A escola também busca utilizar materiais didáticos específicos para EJA. No entanto, Elisabete e Geovana mencionaram tentativas que não tiveram o êxito esperado, como foi o caso do uso de apostilas cujo conteúdo acabou não atendendo às necessidades dos alunos. No segundo semestre de 2008, quando iniciei o trabalho de campo em sala de aula, os alunos utilizavam essas apostilas, mas os professores reclamavam que elas eram incompletas e os presenciei complementando tanto o conteúdo teórico quanto os exercícios das apostilas. No primeiro semestre de 2009, as apostilas foram descartadas e a escola adotou livros específicos para EJA no EF e livros de volume único, não específicos para EJA, no EM. Elisabete destacou dois motivos para o uso de livros didáticos na escola: oferecer um suporte para o aluno que se ausentou de algumas aulas poder recuperar o conteúdo perdido e facilitar o controle do cumprimento do programa por parte da coordenação.

Em abril de 2009, durante a segunda fase deste estudo, a escola mudou de endereço, passando a se localizar em um prédio próximo ao que funcionava em 2008, mas, agora, com mais espaço e mobiliário novo. No prédio em que esta pesquisa foi iniciada, para ministrar aulas diferenciadas, os professores utilizavam as seguintes salas temáticas: “Sala Mundo” (utilizada para aulas das disciplinas Filosofia, Sociologia Geografia e História); “Sala de Artes” (utilizada para aulas de Artes Plásticas); “Sala de Conhecimento Virtual (utilizada para aulas de Matemática); “Sala de Linguagem e Leitura” (utilizada para aulas de Português e Inglês) e “Laboratório de Ciências” (utilizado para aulas de Ciências Naturais, Biologia, Física e Química). Havia ainda o “Cantinho da Leitura”, localizado no hall de entrada da escola, que contava com uma mesa e cadeiras para que os alunos pudessem ler ou realizar suas tarefas. Além disso, a escola reservava uma sala para atendimento dos alunos por estagiários das áreas de Português, Inglês, Matemática, Física e Química, em horário extra-escolar. Esse atendimento, oficialmente denominado “Projeto de Acompanhamento Pedagógico”, era chamado de “aulas de reforço” pelos alunos e visava o esclarecimento de suas dúvidas. Na entrada da escola, havia um mural temático, organizado em um sistema de rodízio pelas diversas turmas da escola. Cada turma recebia o auxílio de determinado professor para organizar o

mural. Além desse, havia o mural de “Curiosidades Científicas”, mantido pela professora Marília, com materiais de divulgação científica.

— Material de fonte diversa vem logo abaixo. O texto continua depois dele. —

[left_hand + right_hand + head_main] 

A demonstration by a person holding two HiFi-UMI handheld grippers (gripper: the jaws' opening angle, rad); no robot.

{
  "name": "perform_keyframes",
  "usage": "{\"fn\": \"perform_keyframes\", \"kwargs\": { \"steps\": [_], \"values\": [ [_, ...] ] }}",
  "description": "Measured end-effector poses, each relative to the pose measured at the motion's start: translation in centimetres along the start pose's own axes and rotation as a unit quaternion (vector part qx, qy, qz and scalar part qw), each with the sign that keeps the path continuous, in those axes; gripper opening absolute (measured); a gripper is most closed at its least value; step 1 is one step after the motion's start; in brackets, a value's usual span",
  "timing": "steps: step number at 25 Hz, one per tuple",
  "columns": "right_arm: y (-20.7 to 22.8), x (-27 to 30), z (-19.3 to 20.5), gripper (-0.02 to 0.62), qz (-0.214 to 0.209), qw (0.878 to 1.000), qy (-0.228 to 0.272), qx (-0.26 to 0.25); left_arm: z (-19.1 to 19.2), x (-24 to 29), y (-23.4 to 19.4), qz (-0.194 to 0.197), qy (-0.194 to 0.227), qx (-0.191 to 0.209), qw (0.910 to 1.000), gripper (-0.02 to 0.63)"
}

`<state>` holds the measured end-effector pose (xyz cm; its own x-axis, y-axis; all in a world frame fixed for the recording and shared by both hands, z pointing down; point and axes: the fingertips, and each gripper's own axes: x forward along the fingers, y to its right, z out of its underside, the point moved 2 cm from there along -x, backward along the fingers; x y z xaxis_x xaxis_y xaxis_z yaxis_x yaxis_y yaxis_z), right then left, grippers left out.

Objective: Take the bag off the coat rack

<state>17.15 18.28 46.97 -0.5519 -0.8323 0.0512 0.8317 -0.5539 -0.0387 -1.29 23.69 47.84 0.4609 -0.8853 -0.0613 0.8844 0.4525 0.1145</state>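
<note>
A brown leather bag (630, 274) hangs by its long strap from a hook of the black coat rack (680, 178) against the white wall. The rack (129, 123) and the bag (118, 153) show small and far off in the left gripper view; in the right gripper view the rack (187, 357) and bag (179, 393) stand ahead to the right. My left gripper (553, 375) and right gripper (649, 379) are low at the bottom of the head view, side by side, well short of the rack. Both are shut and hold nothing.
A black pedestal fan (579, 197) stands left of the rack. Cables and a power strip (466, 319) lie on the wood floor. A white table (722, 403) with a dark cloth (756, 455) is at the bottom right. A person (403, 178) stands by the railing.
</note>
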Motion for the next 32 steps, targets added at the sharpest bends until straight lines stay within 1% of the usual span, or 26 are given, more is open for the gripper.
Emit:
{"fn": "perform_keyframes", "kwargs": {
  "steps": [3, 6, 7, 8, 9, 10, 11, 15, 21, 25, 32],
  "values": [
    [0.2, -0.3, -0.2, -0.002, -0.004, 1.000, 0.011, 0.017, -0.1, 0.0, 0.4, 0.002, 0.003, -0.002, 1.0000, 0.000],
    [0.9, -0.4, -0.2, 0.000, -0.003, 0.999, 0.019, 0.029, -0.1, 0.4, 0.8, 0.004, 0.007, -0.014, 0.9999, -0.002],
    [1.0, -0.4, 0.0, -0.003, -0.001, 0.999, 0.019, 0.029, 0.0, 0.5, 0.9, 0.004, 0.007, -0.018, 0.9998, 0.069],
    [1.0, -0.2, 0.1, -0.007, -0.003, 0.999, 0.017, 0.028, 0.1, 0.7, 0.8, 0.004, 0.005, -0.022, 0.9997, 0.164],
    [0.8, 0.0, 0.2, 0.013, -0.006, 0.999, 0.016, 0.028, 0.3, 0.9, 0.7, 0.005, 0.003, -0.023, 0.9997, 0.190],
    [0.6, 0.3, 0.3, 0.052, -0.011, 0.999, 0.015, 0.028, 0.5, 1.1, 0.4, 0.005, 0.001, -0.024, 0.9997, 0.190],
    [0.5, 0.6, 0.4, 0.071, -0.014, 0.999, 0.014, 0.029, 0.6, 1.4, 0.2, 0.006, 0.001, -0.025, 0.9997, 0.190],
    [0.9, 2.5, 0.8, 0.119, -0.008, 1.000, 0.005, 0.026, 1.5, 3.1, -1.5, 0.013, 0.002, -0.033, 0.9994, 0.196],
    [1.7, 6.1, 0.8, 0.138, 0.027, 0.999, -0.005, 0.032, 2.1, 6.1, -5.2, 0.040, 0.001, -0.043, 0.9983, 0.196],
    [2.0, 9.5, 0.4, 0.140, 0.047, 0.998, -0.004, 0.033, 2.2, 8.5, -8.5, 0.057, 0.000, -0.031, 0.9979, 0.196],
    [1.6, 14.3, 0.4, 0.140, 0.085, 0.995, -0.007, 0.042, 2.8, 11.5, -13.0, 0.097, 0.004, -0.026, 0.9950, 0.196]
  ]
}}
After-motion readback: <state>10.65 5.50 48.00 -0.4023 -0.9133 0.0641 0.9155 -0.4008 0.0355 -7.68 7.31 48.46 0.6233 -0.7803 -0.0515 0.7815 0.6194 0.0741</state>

No novo prédio, os laboratórios de Biologia, Física e Química são separados. As salas Mundo, de Artes, de Conhecimento Virtual; de Linguagem e Leitura e de reforço escolar continuam existindo, mas o “Cantinho da Leitura” foi abolido. Em compensação, reservou-se um espaço para a instalação de uma biblioteca. Manteve-se também o mural temático, agora localizado no hall de entrada da escola. A escola costuma realizar diversos eventos, como a Feira de Ciências, a Semana da Consciência Negra e a Feira de Talentos. Também promove saídas de campo, como idas ao teatro. No entanto, estas não são acontecimentos regulares, uma vez que dependem da iniciativa individual dos professores de escreverem projetos para as saídas de campo.

A descrição contextual acima mostra o esforço empreendido pela escola para oferecer educação de qualidade aos jovens e adultos. Em entrevista, alguns dos alunos justificaram a escolha dessa instituição justamente em virtude de sua organização e nível de exigência.